*** Opening of Material to process ***

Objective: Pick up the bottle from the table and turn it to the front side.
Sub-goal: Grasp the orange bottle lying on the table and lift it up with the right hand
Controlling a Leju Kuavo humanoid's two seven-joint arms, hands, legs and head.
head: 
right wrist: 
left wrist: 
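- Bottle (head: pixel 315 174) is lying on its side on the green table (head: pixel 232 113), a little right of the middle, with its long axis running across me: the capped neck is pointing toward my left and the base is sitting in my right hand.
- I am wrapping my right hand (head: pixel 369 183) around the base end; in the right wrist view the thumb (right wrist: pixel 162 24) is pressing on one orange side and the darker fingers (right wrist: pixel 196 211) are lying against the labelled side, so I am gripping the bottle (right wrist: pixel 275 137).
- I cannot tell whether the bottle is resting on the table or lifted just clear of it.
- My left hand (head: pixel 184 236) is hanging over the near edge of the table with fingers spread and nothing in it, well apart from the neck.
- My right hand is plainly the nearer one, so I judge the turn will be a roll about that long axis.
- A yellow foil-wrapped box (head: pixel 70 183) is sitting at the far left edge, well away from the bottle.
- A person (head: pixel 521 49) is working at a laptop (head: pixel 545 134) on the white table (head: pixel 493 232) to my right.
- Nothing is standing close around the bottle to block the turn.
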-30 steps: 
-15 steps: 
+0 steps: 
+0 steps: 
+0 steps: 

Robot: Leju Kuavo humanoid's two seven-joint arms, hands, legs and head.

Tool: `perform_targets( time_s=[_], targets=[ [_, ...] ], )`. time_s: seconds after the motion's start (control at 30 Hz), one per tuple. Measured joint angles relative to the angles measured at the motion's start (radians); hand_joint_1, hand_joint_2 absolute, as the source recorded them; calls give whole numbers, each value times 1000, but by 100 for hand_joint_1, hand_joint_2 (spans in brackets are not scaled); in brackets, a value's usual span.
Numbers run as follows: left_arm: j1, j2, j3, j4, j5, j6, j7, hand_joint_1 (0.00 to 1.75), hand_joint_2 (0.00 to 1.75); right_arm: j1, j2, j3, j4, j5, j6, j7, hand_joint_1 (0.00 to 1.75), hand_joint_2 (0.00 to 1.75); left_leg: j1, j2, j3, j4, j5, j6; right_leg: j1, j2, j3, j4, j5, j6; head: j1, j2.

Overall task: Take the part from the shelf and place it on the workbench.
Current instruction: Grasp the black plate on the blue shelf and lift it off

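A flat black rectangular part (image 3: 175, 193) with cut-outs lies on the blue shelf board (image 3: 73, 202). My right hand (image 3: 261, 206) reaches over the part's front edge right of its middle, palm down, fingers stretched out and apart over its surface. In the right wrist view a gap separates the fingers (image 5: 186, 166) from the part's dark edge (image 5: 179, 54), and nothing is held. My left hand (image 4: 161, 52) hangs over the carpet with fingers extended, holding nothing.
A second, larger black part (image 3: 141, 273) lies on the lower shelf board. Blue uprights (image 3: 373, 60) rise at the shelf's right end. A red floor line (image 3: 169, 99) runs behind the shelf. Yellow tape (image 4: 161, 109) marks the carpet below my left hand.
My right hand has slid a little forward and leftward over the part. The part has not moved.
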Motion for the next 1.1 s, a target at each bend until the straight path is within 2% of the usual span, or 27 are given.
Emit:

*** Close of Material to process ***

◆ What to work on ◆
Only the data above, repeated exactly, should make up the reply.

◆ Response to the exercise ◆
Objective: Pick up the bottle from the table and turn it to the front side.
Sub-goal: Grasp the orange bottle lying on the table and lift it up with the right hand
Controlling a Leju Kuavo humanoid's two seven-joint arms, hands, legs and head.
head: 
right wrist: 
left wrist: 
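- Bottle (head: pixel 315 174) is lying on its side on the green table (head: pixel 232 113), a little right of the middle, with its long axis running across me: the capped neck is pointing toward my left and the base is sitting in my right hand.
- I am wrapping my right hand (head: pixel 369 183) around the base end; in the right wrist view the thumb (right wrist: pixel 162 24) is pressing on one orange side and the darker fingers (right wrist: pixel 196 211) are lying against the labelled side, so I am gripping the bottle (right wrist: pixel 275 137).
- I cannot tell whether the bottle is resting on the table or lifted just clear of it.
- My left hand (head: pixel 184 236) is hanging over the near edge of the table with fingers spread and nothing in it, well apart from the neck.
- My right hand is plainly the nearer one, so I judge the turn will be a roll about that long axis.
- A yellow foil-wrapped box (head: pixel 70 183) is sitting at the far left edge, well away from the bottle.
- A person (head: pixel 521 49) is working at a laptop (head: pixel 545 134) on the white table (head: pixel 493 232) to my right.
- Nothing is standing close around the bottle to block the turn.
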-30 steps: 
-15 steps: 
+0 steps: 
+0 steps: 
+0 steps: 

Robot: Leju Kuavo humanoid's two seven-joint arms, hands, legs and head.

Tool: `perform_targets( time_s=[_], targets=[ [_, ...] ], )`. time_s: seconds after the motion's start (control at 30 Hz), one per tuple. Measured joint angles relative to the angles measured at the motion's start (radians); hand_joint_1, hand_joint_2 absolute, as the source recorded them; calls give whole numbers, each value times 1000, but by 100 for hand_joint_1, hand_joint_2 (spans in brackets are not scaled); in brackets, a value's usual span.
Numbers run as follows: left_arm: j1, j2, j3, j4, j5, j6, j7, hand_joint_1 (0.00 to 1.75), hand_joint_2 (0.00 to 1.75); right_arm: j1, j2, j3, j4, j5, j6, j7, hand_joint_1 (0.00 to 1.75), hand_joint_2 (0.00 to 1.75); left_leg: j1, j2, j3, j4, j5, j6; right_leg: j1, j2, j3, j4, j5, j6; head: j1, j2.

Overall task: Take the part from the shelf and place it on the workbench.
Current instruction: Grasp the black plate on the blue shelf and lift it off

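A flat black rectangular part (image 3: 175, 193) with cut-outs lies on the blue shelf board (image 3: 73, 202). My right hand (image 3: 261, 206) reaches over the part's front edge right of its middle, palm down, fingers stretched out and apart over its surface. In the right wrist view a gap separates the fingers (image 5: 186, 166) from the part's dark edge (image 5: 179, 54), and nothing is held. My left hand (image 4: 161, 52) hangs over the carpet with fingers extended, holding nothing.
A second, larger black part (image 3: 141, 273) lies on the lower shelf board. Blue uprights (image 3: 373, 60) rise at the shelf's right end. A red floor line (image 3: 169, 99) runs behind the shelf. Yellow tape (image 4: 161, 109) marks the carpet below my left hand.
My right hand has slid a little forward and leftward over the part. The part has not moved.
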Motion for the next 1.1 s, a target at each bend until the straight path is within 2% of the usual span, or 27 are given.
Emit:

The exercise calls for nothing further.